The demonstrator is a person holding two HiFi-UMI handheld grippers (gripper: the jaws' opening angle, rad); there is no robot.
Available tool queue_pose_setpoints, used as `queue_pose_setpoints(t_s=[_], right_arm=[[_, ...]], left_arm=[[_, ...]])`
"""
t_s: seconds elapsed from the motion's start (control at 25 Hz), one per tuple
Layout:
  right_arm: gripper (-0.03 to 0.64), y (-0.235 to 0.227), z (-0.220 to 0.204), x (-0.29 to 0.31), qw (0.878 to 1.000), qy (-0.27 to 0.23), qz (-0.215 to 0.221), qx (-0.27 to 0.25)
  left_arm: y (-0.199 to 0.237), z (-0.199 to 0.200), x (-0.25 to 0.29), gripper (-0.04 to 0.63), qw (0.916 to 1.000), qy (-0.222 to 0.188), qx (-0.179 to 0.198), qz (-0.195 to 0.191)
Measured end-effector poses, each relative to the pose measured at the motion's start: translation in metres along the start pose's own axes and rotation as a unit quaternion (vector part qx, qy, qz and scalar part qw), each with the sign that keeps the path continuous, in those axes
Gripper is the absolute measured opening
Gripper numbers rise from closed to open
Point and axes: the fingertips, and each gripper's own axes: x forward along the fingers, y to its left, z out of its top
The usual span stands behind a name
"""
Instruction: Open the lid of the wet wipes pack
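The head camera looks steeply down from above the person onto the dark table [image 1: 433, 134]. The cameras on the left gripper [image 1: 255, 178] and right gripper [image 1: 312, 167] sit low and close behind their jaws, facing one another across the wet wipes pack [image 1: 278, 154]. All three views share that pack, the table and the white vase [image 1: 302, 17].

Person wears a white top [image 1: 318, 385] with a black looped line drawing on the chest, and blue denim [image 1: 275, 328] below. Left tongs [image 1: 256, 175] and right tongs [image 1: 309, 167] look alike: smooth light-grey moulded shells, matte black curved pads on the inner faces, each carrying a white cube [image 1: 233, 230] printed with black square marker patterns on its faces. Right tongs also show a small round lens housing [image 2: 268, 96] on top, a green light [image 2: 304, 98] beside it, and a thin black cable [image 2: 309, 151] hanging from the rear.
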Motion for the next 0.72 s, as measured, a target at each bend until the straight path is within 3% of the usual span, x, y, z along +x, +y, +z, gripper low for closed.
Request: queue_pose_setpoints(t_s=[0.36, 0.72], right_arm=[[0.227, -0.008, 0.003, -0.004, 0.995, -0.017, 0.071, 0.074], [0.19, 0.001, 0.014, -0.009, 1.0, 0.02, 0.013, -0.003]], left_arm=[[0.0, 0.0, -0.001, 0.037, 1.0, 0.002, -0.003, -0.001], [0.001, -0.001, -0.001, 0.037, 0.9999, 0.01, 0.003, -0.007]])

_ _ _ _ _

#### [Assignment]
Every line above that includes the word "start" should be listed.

#### [Task result]
t_s: seconds elapsed from the motion's start (control at 25 Hz), one per tuple
Measured end-effector poses, each relative to the pose measured at the motion's start: translation in metres along the start pose's own axes and rotation as a unit quaternion (vector part qx, qy, qz and scalar part qw), each with the sign that keeps the path continuous, in those axes

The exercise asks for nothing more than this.